● **Aim of the task**
Report how many lines in the data include "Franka", with the number as the only reply.

● **Given information**
- - - - - - -
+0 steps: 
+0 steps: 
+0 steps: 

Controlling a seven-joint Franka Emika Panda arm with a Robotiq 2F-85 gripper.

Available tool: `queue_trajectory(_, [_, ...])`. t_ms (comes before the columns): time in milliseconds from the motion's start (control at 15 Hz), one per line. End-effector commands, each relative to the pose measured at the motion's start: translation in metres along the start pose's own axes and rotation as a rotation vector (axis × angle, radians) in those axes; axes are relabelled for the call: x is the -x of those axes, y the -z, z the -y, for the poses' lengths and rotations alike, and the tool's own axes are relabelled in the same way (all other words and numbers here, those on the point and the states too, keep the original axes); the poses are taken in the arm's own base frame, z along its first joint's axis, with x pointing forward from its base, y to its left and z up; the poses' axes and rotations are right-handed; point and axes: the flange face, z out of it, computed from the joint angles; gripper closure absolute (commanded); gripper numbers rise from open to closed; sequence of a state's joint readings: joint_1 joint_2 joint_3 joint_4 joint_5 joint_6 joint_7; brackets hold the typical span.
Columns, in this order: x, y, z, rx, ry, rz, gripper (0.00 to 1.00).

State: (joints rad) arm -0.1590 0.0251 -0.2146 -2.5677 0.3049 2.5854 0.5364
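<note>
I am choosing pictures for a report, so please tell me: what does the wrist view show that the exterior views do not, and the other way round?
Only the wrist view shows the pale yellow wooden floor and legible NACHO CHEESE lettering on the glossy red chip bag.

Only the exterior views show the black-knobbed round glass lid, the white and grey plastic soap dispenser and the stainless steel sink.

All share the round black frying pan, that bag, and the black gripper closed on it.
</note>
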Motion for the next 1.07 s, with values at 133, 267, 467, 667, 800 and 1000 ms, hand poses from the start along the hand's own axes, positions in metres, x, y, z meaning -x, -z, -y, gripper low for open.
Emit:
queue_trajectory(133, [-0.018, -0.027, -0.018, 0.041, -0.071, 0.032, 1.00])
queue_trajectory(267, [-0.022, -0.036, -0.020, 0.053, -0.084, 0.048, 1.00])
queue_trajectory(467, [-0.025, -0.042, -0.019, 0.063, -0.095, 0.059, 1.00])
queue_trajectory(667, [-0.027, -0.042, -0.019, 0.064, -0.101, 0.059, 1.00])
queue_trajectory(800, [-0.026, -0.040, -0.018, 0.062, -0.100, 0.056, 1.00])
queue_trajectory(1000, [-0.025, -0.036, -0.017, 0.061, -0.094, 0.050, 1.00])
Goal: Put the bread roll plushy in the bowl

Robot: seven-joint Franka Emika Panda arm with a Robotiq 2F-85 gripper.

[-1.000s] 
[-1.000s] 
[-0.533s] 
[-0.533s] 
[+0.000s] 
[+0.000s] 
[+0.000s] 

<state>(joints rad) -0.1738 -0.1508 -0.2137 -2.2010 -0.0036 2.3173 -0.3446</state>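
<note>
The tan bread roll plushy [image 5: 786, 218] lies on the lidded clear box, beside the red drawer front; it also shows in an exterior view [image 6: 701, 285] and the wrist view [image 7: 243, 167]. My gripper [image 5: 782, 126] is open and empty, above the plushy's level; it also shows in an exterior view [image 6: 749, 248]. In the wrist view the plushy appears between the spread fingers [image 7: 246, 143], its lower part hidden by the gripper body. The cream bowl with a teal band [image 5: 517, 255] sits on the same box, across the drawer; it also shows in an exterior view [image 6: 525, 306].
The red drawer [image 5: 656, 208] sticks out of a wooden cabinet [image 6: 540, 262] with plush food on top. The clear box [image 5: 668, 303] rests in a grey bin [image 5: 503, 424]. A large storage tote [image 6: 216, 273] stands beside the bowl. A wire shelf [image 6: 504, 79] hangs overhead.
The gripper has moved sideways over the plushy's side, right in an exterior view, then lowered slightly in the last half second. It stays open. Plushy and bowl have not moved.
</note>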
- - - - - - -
● **Result for this exercise**
2